Ectrópio congênito: relato de três casos e revisão de literatura

Congenital ectropion: three case reports and literature review

Filipe José Pereira1; Sabrina de Pellegrini Trindade2; Antonio Augusto Velasco e Cruz3

DOI: 10.1590/S0004-27492007000100028

RESUMO

Relato de três casos de ectrópio congênito devido a sua raridade e confusa classificação. Caso 1: JPT, 2 dias, masculino, negro. Apresentava eversão de pálpebra superior esquerda com quemose, passível de redução mecânica. Resolução após 48 horas de oclusão compressiva. Caso 2: AJL, 6 anos, feminino, branco, com síndrome de Down. Apresentava hiperemia, lagoftalmo e leucoma inferior em olho esquerdo, sendo realizada cirurgia de encurtamento horizontal ("tarsal strip" superior e inferior) complementada com enxerto de pele, sendo perdido o acompanhamento dois meses após a cirurgia. Caso 3: GSD, 4 anos, masculino, branco, com síndrome de Down. Apresentava mesmo quadro e tratado com mesma cirurgia bilateral. O primeiro caso, conforme classificação de Picó, é grau II que ocorre devido a eversão das pálpebras durante passagem pelo canal do nascimento, mais freqüentemente encontrados em negros, e tratado quase exclusivamente clinicamente. E os segundo e terceiro casos representam grau III, decorrente da alteração da pele palpebral, cuja associação à síndrome de Down é bem estabelecida, tratado exclusivamente com cirurgias como as realizadas aqui. Discordamos da classificação de Picó, a única existente na literatura, pois o grupo I (ausência de tarso) não possui nenhum artigo científico comprovando sua existência, o grupo II deveria ser denominado como eversão palpebral congênita, o grupo IV (microftalmia e cisto orbitário) trata de doença primariamente orbitária. O grupo III refere-se ao ectrópio verdadeiro, diagnosticado pelo alongamento horizontal das pálpebras superiores e inferiores (megalobléfaro).
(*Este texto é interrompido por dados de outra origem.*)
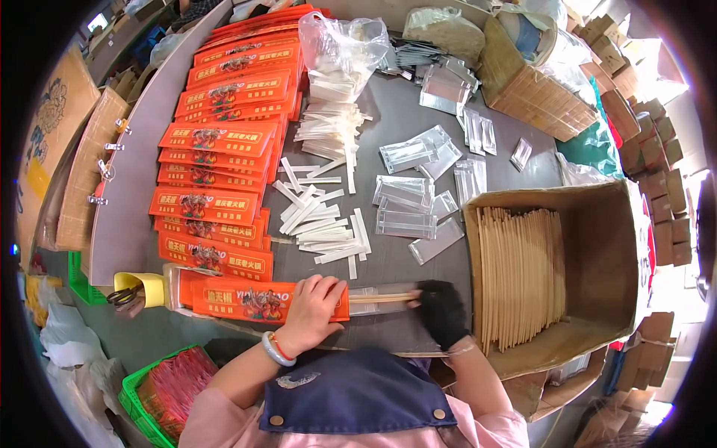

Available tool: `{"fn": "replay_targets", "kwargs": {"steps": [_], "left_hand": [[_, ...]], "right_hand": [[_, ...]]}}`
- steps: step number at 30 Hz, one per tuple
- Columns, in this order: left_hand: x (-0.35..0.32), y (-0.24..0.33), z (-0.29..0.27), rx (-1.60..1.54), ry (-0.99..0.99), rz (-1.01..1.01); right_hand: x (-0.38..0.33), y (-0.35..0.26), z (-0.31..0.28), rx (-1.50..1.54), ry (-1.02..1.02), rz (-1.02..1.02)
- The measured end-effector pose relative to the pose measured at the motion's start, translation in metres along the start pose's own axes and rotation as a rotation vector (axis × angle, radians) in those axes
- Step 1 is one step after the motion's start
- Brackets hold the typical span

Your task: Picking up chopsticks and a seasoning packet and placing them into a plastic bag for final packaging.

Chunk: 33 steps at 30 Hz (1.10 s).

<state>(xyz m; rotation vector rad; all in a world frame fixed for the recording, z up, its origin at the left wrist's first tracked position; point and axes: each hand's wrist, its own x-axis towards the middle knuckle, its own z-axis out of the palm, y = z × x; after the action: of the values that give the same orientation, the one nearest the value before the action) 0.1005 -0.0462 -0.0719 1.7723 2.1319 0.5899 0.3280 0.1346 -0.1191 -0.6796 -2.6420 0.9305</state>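
My left hand [312, 312] lies over the right end of a red printed paper sleeve [239, 300], fingers bent on it and holding it down. My right hand [441, 312], in a black glove, grips the right end of a pair of wooden chopsticks [382, 298]. Their left end reaches the mouth of the sleeve; how far inside they go is hidden. A clear plastic packet [362, 305] lies around or under the chopsticks; I cannot tell which. More red sleeves lie beneath the held one, against a cardboard holder [173, 287].
Overlapping red sleeves [213, 205] run up the left. White paper-wrapped strips [328, 224] and clear flat packets [403, 194] lie mid-table. A cardboard box [597, 261] with many chopsticks [519, 276] stands right. A yellow cup [151, 290] holds scissors; a green crate [134, 399] sits below.
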Motion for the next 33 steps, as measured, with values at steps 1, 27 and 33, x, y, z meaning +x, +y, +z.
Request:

Descritores: Ectrópio; Síndrome de Down; Pestanas; Pálpebras

ABSTRACT

To report 3 cases of congenital ectropion because of their rarity and confusing classification. Case 1: JPT, 2 days old, male, negro. Left upper eyelid eversion with chemosis was present, passive to mechanic reduction. Compressive occlusion was done with ectropion regression in 48 hours. Case 2: AJL, 6 years old, female, Caucasian, with Down syndrome. The left eye had hiperemia, lagophthalmos and inferior leucoma. She received horizontal shortening (superior and inferior tarsal strip) and skin grafts, and after 2 months the patient did not return. Case 3: GSD, 4 years old, male, Caucasian, with Down syndrome. His signs and treatment were the same as in case 2. According to Picó's classification the first case is classified as grade II due to eyelid eversion during the passage through the birth canal, more frequent in black people. Cases 2 and 3 represent grade III that is due to eyelid skin alteration, and the association with Down syndrome is observed. Treatment for ectropion grade III is always surgical, as it was done in these cases. We do not agree with Picó's classification, the only one found in medline, because there are no articles confirming the existence of grade I (absent tarsus), grade II should be called congenital upper eyelid eversion, grade IV (microphthalmos and orbital cyst) is a disease of the orbit. Grade III refers to true ectropion, because horizontal enlargement of superior and inferior eyelids (megaloblepharon).

Keywords: Ectropion; Down's syndrome; Eyelashes; Eyelids


 

 

INTRODUÇÃO

A origem da palavra ectrópio é grega (ektrópion) e significa "girar para fora", referindo-se à eversão de qualquer parte do corpo, mas se consagrou o termo quando aplicado à margem palpebral(1).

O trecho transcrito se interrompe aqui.